REQUIREMENT: I'd like the data below restated word for word, with the pictures left out.

DATA SECTION:
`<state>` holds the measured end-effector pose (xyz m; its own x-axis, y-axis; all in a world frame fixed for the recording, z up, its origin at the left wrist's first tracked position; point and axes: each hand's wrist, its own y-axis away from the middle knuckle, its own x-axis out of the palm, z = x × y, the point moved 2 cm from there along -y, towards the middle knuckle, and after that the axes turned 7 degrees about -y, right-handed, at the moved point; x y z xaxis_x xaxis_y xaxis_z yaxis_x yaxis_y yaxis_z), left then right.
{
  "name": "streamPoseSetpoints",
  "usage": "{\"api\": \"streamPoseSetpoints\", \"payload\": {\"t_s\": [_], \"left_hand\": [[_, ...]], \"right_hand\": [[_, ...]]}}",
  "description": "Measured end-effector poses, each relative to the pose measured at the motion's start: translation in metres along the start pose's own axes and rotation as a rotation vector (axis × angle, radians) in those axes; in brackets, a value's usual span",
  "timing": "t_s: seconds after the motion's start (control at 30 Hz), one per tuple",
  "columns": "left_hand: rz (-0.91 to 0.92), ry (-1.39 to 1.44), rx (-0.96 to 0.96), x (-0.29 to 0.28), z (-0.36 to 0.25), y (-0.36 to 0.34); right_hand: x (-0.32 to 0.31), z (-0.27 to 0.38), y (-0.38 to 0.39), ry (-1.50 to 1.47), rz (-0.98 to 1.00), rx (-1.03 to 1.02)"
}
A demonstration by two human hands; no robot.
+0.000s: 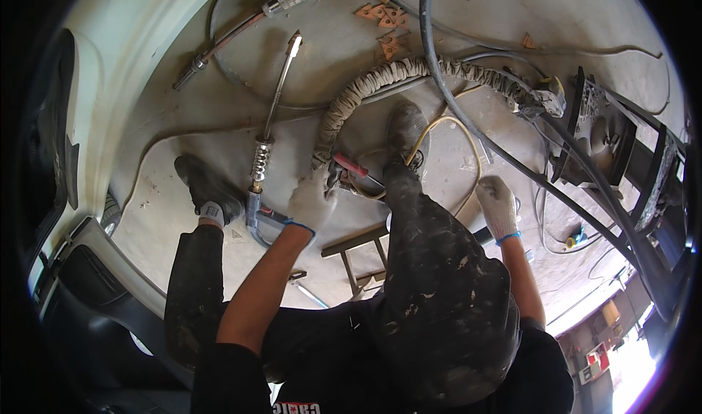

ANSWER FOR THE TASK:
`<state>` holds the measured end-effector pose (xyz m; its own x-axis, y-axis; all in a world frame fixed for the recording, z up, its origin at the left wrist's first tracked position; point and axes: each hand's wrist, its own y-axis away from the middle knuckle, its own x-axis out of the palm, z = x × y, the point moved 2 cm from there along -y, towards the middle knuckle, and after that the axes turned 7 degrees about -y, right-handed, at the moved point; x y z xaxis_x xaxis_y xaxis_z yaxis_x yaxis_y yaxis_z), left then right.
{
  "name": "streamPoseSetpoints",
  "usage": "{\"api\": \"streamPoseSetpoints\", \"payload\": {\"t_s\": [_], \"left_hand\": [[_, ...]], \"right_hand\": [[_, ...]]}}",
  "description": "Measured end-effector poses, each relative to the pose measured at the motion's start: translation in metres along the start pose's own axes and rotation as a rotation vector (axis × angle, radians) in those axes; in brackets, a value's usual span",
  "timing": "t_s: seconds after the motion's start (control at 30 Hz), one per tuple",
  "columns": "left_hand: rz (-0.91 to 0.92), ry (-1.39 to 1.44), rx (-0.96 to 0.96), x (-0.29 to 0.28), z (-0.36 to 0.25), y (-0.36 to 0.34); right_hand: x (-0.32 to 0.31), z (-0.27 to 0.38), y (-0.38 to 0.39), ry (-1.50 to 1.47), rz (-0.98 to 1.00), rx (-1.03 to 1.02)"
}
A demonstration by two human hands; no robot.
+0.000s: 

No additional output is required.